New Look for Bali Street Photographer .com!

Break out the Universal Donuts! It’s Party time!


BaliStreetPhotographer.com was originally launched in July 2017. Gosh how time flies. I’m happy to announce two major design changes that should make finding info on the site easier!

New Grid Layout for the News Blog Page on Bali Street Photographer

1. Grid View for the News/Blog Page

If you viewed the news blog on a large display before this update, you’d have seen one long slab of sequential posts. This page now displays feature images and text snippets in a three column grid. Making it easier to browse multiple teasers at a glance. And, it’s what all the hip kids are doing.

A big shout out to Chris Knowles and his article on WPMU DEV where I learned how to implement the new grid using custom CSS. This grid is exactly what the News page needed like forever.


What to do in Ubud - New Dedicated Page on Bali Street Photographer

2. Dedicated What to do in Ubud Page

Ah, I finally made some time (3-days!) to break-up the original monolithic Favourite Ubud Hangouts post. This is one of the most viewed posts on the site. It needed some up-to-date TLC badly. It still needs some fresh photos. I’m working on it lol.
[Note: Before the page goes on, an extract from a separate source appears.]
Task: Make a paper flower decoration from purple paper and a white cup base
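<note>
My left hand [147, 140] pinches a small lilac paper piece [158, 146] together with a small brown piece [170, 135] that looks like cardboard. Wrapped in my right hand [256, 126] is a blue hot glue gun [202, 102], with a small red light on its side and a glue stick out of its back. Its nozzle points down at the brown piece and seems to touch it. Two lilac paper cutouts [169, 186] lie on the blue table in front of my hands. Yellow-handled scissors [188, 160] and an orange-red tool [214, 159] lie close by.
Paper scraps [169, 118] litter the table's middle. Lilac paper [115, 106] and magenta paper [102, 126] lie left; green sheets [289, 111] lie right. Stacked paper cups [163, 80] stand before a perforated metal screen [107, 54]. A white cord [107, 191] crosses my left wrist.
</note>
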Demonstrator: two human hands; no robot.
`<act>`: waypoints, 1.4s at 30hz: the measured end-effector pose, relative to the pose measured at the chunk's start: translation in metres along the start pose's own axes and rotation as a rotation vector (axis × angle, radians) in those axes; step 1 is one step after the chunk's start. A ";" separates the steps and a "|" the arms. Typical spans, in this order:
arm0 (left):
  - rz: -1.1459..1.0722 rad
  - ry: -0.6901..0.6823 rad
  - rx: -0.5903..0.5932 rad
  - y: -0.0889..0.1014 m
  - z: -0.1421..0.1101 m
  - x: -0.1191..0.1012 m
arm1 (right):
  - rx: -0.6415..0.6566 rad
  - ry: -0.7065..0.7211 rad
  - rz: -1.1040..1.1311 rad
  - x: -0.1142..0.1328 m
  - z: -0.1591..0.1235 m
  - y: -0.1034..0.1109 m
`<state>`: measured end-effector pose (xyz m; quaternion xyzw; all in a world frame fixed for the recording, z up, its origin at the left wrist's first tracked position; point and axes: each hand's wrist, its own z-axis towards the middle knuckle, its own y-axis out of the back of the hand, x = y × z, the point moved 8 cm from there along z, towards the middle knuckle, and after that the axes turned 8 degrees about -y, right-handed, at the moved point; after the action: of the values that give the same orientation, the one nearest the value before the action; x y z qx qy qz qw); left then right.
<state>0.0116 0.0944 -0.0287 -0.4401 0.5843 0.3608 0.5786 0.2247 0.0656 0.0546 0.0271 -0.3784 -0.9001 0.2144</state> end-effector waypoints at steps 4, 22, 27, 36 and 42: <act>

Each section now has it’s own dedicated page. And, I’m about 50% done giving each hangout its own page too. Keeping up with websites and keeping up with the ever changing Ubud scene will always be (fun) works in progress.

Special thanks to Kathryn Presner at Automattic for motivating me to finally make this change. And, much love to the folks at AudioTheme who make the Ovation theme that powers this site–rock on guys!

Let me know what you think about the changes. Leave me a comment.

Share & enjoy!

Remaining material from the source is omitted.